HY = EY is not the Schrödinger equation - it is the energy eigenstate equation. The Schrödinger equation is i ℏ ∂t[Y] = H Y.

(EDITED TO NOTE: Markdownr's sandbox renders the above correctly, but here it doesn't come through right.)

As you said, that's independent of basis. The Hamiltonian for a free spinless particle in momentum space is even more straightforward-looking than the hamiltonian in position space: k k / 2m + V(k). It doesn't even contain any explicit derivatives!

Of course, the V(k) contains the Fourier transform of the potential.

All in all, I'm split between agreeing with Eliezer on the primacy of position, and saying 'mu'.

Comment author: wnoise 21 October 2011 05:22:04PM *  1 point [-]

HY = EY is not the Schrödinger equation - it is the energy eigenstate equation.

Which is often called the time-independent Schrödinger equation. The one with the d/dt is then called the time-dependent Schrödinger equation.

Comment author: arundelo 21 October 2011 05:57:21PM 1 point [-]

Typo: one instance of "dependent" (the first, if I'm reading Wikipedia correctly) needs to be "independent".

Comment author: wnoise 22 October 2011 03:26:13AM 0 points [-]

Yep, fixing.

Comment author: Luke_A_Somers 02 November 2011 02:23:00PM 0 points [-]

What's that Lincoln quote about ducks and calling things?

Point is, Schrodinger's Equation contains within it an implication which leads to the energy eigenstate equation. Conflating the two is bad terminology, even if it's common. I would not call the force balance equation from statics "Newton's 2nd Law" - why should I do that in quantum mechanics, calling the Energy Eigenstate Equation "Schrodinger's Equation"? My more recent textbook goes out of its way to separate the two as it was found that conflating them was impeding students' understanding of quantum mechanics (though it does so in part by eliminating the term 'Schrodinger Equation' altogether).

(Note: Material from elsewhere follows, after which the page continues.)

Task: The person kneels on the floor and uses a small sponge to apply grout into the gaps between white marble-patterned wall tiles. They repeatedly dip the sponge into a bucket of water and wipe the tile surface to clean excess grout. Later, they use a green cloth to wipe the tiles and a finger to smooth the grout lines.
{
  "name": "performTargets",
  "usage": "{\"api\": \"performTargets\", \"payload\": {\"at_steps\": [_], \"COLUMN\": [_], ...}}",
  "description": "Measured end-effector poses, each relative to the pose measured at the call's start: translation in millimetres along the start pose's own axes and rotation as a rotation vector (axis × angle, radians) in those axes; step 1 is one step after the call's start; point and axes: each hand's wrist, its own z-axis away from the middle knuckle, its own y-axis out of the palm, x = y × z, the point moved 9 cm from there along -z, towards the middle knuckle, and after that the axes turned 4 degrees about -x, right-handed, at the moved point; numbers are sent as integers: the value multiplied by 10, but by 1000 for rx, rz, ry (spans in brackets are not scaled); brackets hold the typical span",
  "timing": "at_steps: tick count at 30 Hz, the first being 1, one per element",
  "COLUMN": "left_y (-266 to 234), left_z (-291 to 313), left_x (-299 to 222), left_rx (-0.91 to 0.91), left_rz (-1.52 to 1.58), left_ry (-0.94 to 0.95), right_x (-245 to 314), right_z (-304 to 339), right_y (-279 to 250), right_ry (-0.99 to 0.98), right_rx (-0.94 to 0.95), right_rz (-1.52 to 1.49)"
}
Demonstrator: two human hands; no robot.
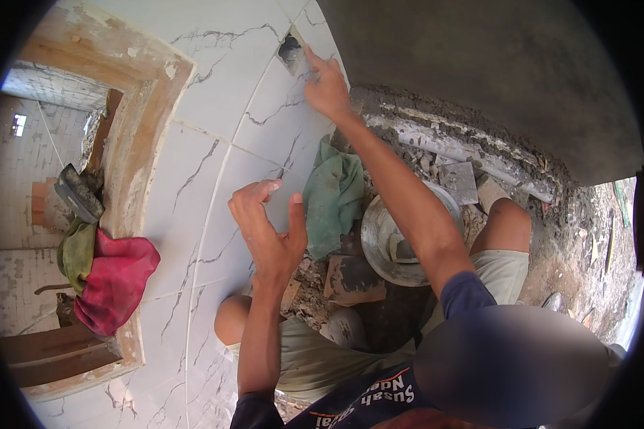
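Note:
My right hand (pixel 328 87) reaches up to the marbled white tile wall (pixel 265 100). Its index finger is stretched out, with the tip at the edge of a small square hole (pixel 290 50) in the tiles. The other fingers bend inward, and I see nothing held. Lower down, my left hand (pixel 268 229) is raised in front of the tiles, fingers loosely bent and thumb apart, with nothing in it. A green cloth (pixel 333 196) lies between the two arms. Beneath my right forearm stands a round metal basin (pixel 379 261) with a greyish piece inside, partly covered by the arm.
On the left is a wooden frame opening (pixel 132 143), with a red cloth (pixel 118 279), an olive cloth (pixel 76 250) and a dark trowel-like tool (pixel 79 193) on it. Broken tile pieces (pixel 458 182) and rubble lie around the basin. A dark grey surface (pixel 479 64) bounds the upper right.

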Motion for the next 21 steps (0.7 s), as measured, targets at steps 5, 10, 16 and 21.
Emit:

Comment author: wnoise 02 November 2011 04:30:13PM 0 points [-]

That's an entirely reasonable argument that it shouldn't be called that.

But it is called that, and you have to be able to communicate with those who use it thus, or have it heard it this way, even while working to change the nomenclature.

Comment author: shminux 21 October 2011 05:25:28PM 0 points [-]

All in all, I'm split between agreeing with Eliezer on the primacy of position, and saying 'mu'.

Probably because the original post is actually a structureless rant. The only part that makes sense is

I accept the possibility that this whole blog post is merely stupid. After all, the question of whether the position basis or the momentum basis is "more fundamental" should never make any difference as to what we anticipate. If you ever find that your anticipations come out one way in the position basis, and a different way in the momentum basis, you are surely doing something wrong.